Embedded within Cimino and Zsigmond’s vivid realism, this harrowing, wholly fabricated sequence can be viewed, at best, as symbolic of America’s self-destructive death march in Vietnam. At worst, it’s pernicious, booby-trapped propaganda that points the blame for the American tragedy in Vietnam squarely at sadistic, jabbering (“Mao! Mao!”) monsters who have nothing better to do than torture and kill defenseless G.I.s.

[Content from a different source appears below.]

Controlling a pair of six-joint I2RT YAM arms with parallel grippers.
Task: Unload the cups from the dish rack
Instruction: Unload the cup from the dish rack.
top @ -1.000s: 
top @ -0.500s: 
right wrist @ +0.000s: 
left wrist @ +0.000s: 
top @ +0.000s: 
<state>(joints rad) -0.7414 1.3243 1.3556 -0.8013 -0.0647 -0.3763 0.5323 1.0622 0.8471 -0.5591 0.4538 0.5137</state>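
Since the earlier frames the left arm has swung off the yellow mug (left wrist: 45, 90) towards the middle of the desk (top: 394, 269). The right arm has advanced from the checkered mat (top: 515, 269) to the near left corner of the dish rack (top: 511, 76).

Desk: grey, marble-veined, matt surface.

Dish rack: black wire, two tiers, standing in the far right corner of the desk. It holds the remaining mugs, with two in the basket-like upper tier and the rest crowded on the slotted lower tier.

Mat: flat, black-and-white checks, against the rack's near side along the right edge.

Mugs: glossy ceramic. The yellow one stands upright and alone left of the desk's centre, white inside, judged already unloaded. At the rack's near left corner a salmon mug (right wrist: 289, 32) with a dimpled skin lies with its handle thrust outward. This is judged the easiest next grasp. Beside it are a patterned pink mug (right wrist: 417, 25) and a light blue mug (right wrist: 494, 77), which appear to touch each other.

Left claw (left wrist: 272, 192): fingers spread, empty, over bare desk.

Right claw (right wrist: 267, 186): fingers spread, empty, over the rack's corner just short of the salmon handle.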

After a cathartic, shoot-’em-up escape that would make Dirty Harry’s day, the trio parts ways, their roads home emblematic of the wildly different fates of returning veterans (and intriguingly resonant of the dilemmas of the three soldiers in William Wyler’s far less bombastic The Best Years of Our Lives three decades earlier). While Michael returns die-hardened, if tempered, his brothers-in-arms face grimmer prospects. In perhaps the movie’s most poignant and authentic section, De Niro tracks down Savage to a V.A. hospital, where their friendship is re-forged in the face of crippling tragedy.
But Cimino isn’t satisfied with subtlety or even naturalism. He’s after bigger game. Back in Saigon during its chaotic 1975 fall to the North Vietnamese, Walken’s Nick has gone bananas, plunging into his own heart of darkness. Lured by a decadent Frenchman, the traumatized Nick is now the chief combatant in high-stakes backroom games of Russian roulette.
Whatever the nationality, Cimino gambles on lurid sensationalism, and it doesn’t pay off—now or then. In place of a sharp focus on the war and its victims, he aims for xenophobic myth; in place of cathartic realism, he shoots for muddled pulp. In the ambiguous—or laughable—last scene, Cimino waves the flag to the tune of “God Bless America,” betting that Academy Award voters would stand up and salute. They did.
Armed with his Oscar trophy and a bloated $40 million budget, Cimino nearly broke the bank (and United Artists) in his elephantine western Heaven’s Gate, one of the biggest disasters in movie history, which was instrumental in killing off the “New Hollywood” halcyon days of experiment and artistic risk. Cimino’s career has never recovered, in hindsight perhaps another indirect casualty of the hellish Vietnam War.